-- Action item --
The lines of the records that include "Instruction" should all be copied.

(Beginning of Records for this exercise)

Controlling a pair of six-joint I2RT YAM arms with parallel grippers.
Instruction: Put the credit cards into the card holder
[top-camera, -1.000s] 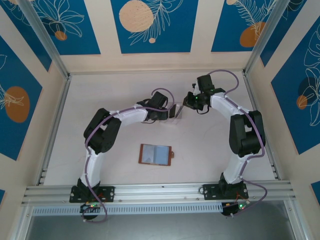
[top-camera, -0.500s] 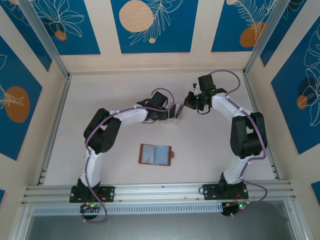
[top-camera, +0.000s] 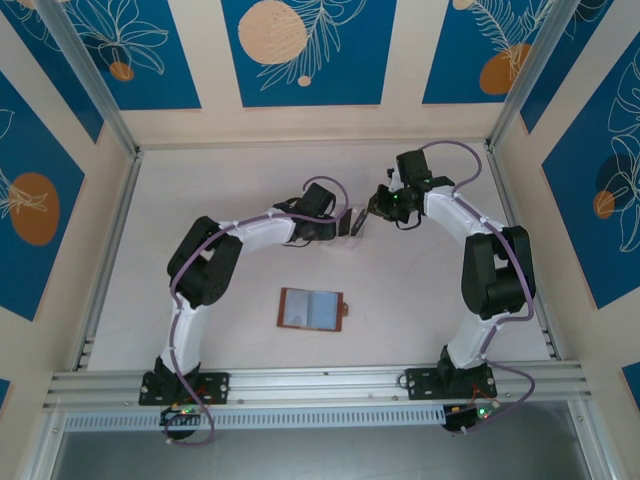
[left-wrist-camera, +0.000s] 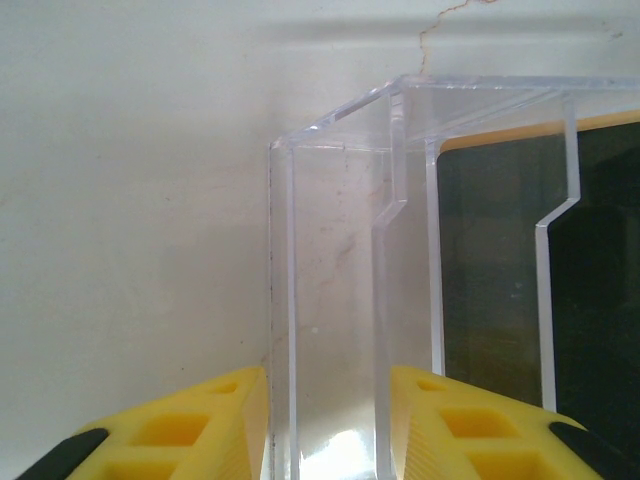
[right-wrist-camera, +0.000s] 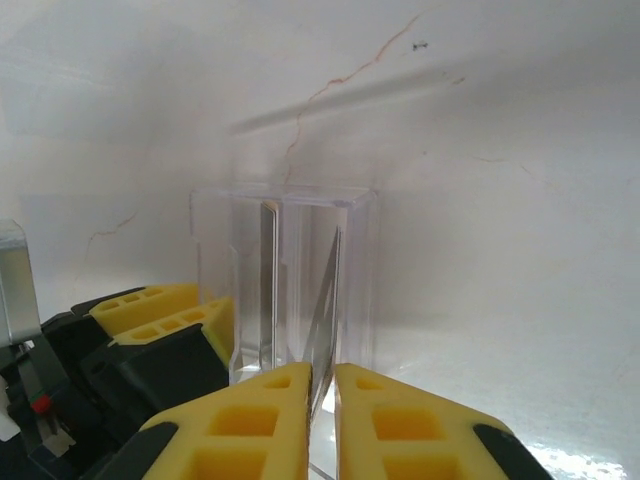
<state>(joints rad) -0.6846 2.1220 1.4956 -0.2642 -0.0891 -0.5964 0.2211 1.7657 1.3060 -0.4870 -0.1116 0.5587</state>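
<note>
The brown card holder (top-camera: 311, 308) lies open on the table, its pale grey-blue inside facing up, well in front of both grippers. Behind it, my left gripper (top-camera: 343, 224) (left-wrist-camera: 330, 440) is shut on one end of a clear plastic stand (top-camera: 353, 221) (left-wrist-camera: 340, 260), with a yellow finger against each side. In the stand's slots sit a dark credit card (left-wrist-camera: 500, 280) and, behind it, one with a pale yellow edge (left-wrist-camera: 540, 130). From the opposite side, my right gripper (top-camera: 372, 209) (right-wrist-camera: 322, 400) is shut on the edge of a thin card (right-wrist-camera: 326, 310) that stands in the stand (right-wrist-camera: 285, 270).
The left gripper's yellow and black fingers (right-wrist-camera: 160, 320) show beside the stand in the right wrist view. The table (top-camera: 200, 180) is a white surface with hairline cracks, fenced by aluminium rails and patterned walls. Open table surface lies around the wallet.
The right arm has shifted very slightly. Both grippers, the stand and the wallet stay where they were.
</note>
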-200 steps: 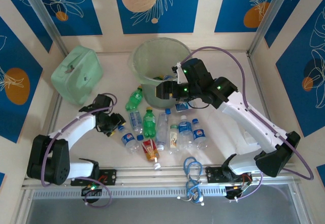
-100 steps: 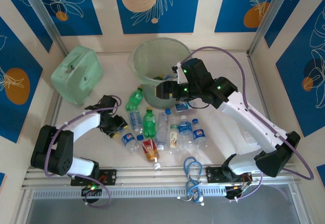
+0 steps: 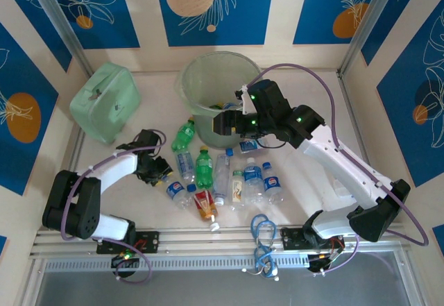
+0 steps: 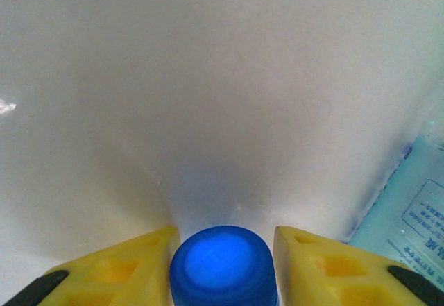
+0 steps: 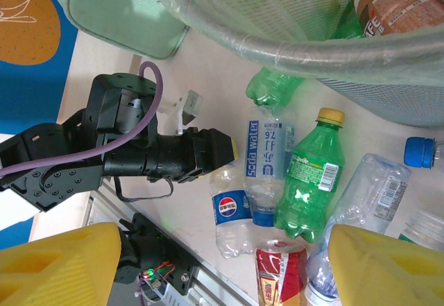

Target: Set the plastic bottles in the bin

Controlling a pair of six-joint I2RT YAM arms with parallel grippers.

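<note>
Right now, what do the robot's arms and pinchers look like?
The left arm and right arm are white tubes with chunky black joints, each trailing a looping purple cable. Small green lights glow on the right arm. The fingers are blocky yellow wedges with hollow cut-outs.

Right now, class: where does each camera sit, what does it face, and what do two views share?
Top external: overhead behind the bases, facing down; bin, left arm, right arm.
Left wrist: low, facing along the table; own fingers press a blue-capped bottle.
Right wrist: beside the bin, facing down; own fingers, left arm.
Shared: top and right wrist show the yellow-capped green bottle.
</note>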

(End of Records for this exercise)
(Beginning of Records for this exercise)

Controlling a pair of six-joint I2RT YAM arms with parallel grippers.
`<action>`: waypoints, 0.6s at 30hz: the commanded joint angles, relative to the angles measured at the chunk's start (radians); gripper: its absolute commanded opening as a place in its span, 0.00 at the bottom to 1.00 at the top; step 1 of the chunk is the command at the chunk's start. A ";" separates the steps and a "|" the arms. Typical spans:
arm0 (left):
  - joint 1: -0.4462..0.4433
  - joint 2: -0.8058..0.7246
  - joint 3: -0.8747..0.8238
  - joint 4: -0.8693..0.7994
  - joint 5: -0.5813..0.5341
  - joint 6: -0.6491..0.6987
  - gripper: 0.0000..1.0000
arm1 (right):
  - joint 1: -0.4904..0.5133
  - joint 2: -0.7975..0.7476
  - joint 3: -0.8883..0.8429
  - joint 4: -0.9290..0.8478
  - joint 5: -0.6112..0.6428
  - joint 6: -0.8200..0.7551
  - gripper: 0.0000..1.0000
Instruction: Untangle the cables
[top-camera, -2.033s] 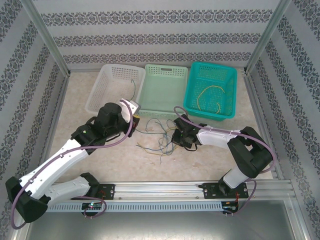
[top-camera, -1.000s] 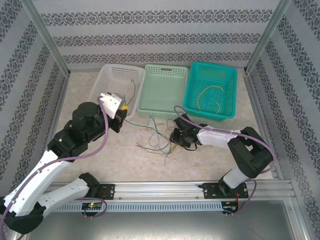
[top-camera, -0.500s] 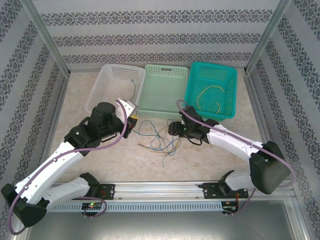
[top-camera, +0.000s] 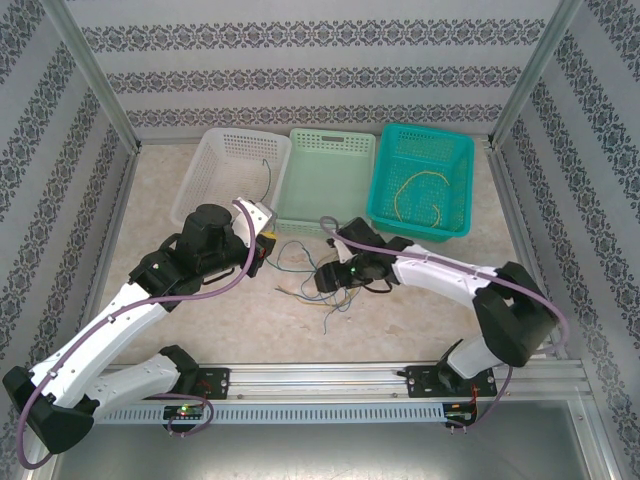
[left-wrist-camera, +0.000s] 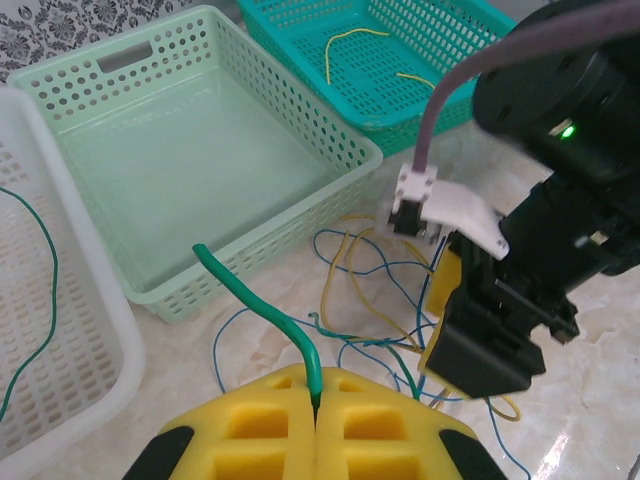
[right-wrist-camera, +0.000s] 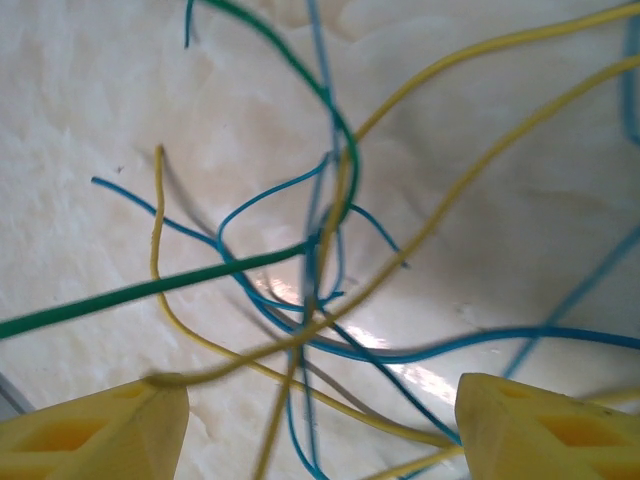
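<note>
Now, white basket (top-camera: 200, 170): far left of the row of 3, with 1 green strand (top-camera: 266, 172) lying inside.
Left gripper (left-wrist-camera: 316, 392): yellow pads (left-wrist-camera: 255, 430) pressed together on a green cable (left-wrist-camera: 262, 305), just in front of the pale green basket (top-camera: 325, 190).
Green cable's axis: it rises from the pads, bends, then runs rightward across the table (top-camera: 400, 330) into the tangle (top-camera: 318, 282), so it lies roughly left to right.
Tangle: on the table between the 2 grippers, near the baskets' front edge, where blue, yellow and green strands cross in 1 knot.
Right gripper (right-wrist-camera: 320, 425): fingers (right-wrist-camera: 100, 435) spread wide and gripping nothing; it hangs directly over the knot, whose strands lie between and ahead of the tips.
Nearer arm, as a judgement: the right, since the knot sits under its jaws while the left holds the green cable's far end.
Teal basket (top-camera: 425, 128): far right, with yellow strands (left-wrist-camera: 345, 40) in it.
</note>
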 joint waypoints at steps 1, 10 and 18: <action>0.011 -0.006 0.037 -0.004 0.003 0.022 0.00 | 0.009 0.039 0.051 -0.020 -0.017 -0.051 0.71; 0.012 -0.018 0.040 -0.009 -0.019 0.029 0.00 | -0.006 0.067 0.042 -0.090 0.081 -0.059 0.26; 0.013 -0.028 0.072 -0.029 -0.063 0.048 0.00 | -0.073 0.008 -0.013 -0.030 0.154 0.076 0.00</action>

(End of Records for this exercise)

-- Finished task --
Instruction: Put the credit cards into the card holder
Instruction: Untangle the cables

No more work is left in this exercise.